[WORK TASK]: Each entry must be given again exactly as it appears, with images excluded.

[INPUT MATERIAL]:

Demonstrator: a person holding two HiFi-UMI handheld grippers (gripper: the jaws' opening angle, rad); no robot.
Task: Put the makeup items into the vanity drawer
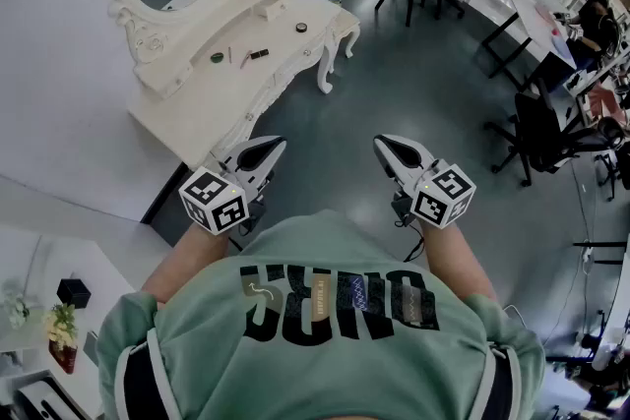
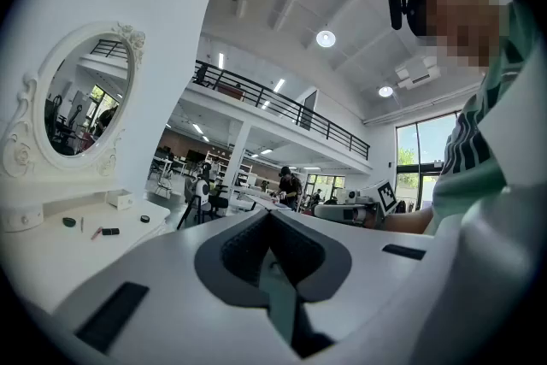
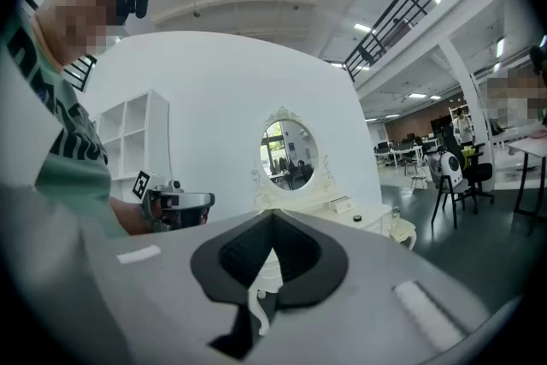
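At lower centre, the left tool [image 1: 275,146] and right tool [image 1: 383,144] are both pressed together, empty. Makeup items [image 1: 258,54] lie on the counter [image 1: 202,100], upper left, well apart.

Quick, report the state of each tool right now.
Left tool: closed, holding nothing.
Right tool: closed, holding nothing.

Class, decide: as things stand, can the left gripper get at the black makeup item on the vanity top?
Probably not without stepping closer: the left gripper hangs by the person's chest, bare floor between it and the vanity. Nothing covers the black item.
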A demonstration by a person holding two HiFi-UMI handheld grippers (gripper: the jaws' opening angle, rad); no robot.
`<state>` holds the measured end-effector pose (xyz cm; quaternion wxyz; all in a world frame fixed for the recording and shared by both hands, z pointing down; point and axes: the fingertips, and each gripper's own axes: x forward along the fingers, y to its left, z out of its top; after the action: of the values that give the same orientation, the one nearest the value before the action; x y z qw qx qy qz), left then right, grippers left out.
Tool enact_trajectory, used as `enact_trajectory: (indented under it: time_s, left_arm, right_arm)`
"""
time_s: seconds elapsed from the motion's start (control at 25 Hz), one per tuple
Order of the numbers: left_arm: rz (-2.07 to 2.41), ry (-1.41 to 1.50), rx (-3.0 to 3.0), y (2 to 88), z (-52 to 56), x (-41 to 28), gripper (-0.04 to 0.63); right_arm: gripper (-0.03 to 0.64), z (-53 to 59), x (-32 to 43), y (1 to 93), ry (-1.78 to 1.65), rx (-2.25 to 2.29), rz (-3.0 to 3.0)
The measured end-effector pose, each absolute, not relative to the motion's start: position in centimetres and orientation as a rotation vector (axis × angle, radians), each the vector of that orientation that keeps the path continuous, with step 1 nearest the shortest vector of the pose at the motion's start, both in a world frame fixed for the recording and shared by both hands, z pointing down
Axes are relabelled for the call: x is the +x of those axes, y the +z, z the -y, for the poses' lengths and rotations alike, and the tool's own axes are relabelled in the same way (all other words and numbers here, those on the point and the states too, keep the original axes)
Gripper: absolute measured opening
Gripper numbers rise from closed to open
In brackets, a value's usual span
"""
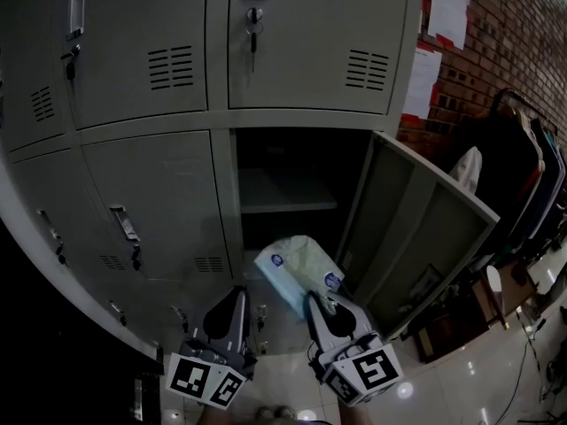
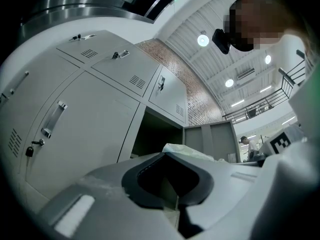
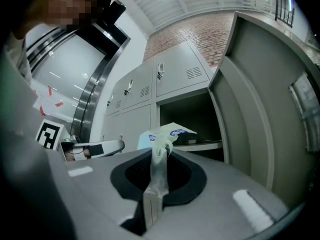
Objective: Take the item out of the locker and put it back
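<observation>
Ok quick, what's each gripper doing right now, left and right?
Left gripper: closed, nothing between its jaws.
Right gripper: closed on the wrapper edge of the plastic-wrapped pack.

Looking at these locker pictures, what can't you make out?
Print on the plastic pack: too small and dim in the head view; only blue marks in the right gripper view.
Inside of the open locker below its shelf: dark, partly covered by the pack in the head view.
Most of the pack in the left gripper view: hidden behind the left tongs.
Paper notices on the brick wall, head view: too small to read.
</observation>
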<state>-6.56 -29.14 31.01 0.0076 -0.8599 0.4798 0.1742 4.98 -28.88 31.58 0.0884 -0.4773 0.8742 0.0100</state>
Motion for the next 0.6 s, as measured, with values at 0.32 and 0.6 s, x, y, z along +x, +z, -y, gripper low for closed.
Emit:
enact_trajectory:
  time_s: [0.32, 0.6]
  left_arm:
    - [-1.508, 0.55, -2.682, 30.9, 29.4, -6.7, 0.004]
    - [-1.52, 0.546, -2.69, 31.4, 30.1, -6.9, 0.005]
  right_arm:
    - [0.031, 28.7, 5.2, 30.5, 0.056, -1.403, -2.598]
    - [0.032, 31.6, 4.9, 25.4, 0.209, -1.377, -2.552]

[COMPLETED EXERCISE]:
Demonstrator: a person holding two HiFi-UMI handheld grippers (gripper: the jaws' opening angle, rad); no robot.
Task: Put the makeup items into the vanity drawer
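At lower centre, the left tool [image 1: 275,146] and right tool [image 1: 383,144] are both pressed together, empty. Makeup items [image 1: 258,54] lie on the counter [image 1: 202,100], upper left, well apart.

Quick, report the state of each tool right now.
Left tool: closed, holding nothing.
Right tool: closed, holding nothing.

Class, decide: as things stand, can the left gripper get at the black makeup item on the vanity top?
Probably not without stepping closer: the left gripper hangs by the person's chest, bare floor between it and the vanity. Nothing covers the black item.
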A demonstration by a person holding two HiFi-UMI handheld grippers (gripper: the jaws' opening angle, rad); no robot.
`<state>` holds the measured end-effector pose (xyz cm; quaternion wxyz; all in a world frame fixed for the recording and shared by both hands, z pointing down; point and axes: the fingertips, and each gripper's own axes: x forward along the fingers, y to its left, z out of its top; after the action: of the values that give the same orientation, the one nearest the value before the action; x y z qw qx qy qz), left then right, grippers left out.
Tool enact_trajectory, used as `enact_trajectory: (indented under it: time_s, left_arm, right_arm)`
"""
time_s: seconds elapsed from the motion's start (control at 25 Hz), one per tuple
Order of the numbers: left_arm: rz (-2.07 to 2.41), ry (-1.41 to 1.50), rx (-3.0 to 3.0), y (2 to 88), z (-52 to 56), x (-41 to 28), gripper (-0.04 to 0.63); right_arm: gripper (-0.03 to 0.64), z (-53 to 59), x (-32 to 43), y (1 to 93), ry (-1.78 to 1.65), rx (-2.25 to 2.29), rz (-3.0 to 3.0)
The measured end-effector pose, each absolute, not relative to the motion's start: position in centimetres and orientation as a rotation vector (axis × angle, radians), each the vector of that orientation that keeps the path continuous, with step 1 nearest the shortest vector of the pose at the motion's start, both in a world frame fixed for the recording and shared by both hands, z pointing down
Axes are relabelled for the call: x is the +x of those axes, y the +z, z the -y, for the poses' lengths and rotations alike, and the tool's own axes are relabelled in the same way (all other words and numbers here, those on the point and the states too, keep the original axes)
Gripper: absolute measured opening
Gripper numbers rise from closed to open
In brackets, a value's usual span
"""
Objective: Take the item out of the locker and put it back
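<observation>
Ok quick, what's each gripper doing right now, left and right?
Left gripper: closed, nothing between its jaws.
Right gripper: closed on the wrapper edge of the plastic-wrapped pack.

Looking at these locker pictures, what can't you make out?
Print on the plastic pack: too small and dim in the head view; only blue marks in the right gripper view.
Inside of the open locker below its shelf: dark, partly covered by the pack in the head view.
Most of the pack in the left gripper view: hidden behind the left tongs.
Paper notices on the brick wall, head view: too small to read.
</observation>
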<state>-6.56 -29.14 31.01 0.0076 -0.8599 0.4798 0.1742 4.98 -28.88 31.58 0.0884 -0.4773 0.8742 0.0100</state>
Motion for the next 0.6 s, as measured, with values at 0.32 and 0.6 s, x, y, z along +x, +z, -y, gripper low for closed.
Emit:
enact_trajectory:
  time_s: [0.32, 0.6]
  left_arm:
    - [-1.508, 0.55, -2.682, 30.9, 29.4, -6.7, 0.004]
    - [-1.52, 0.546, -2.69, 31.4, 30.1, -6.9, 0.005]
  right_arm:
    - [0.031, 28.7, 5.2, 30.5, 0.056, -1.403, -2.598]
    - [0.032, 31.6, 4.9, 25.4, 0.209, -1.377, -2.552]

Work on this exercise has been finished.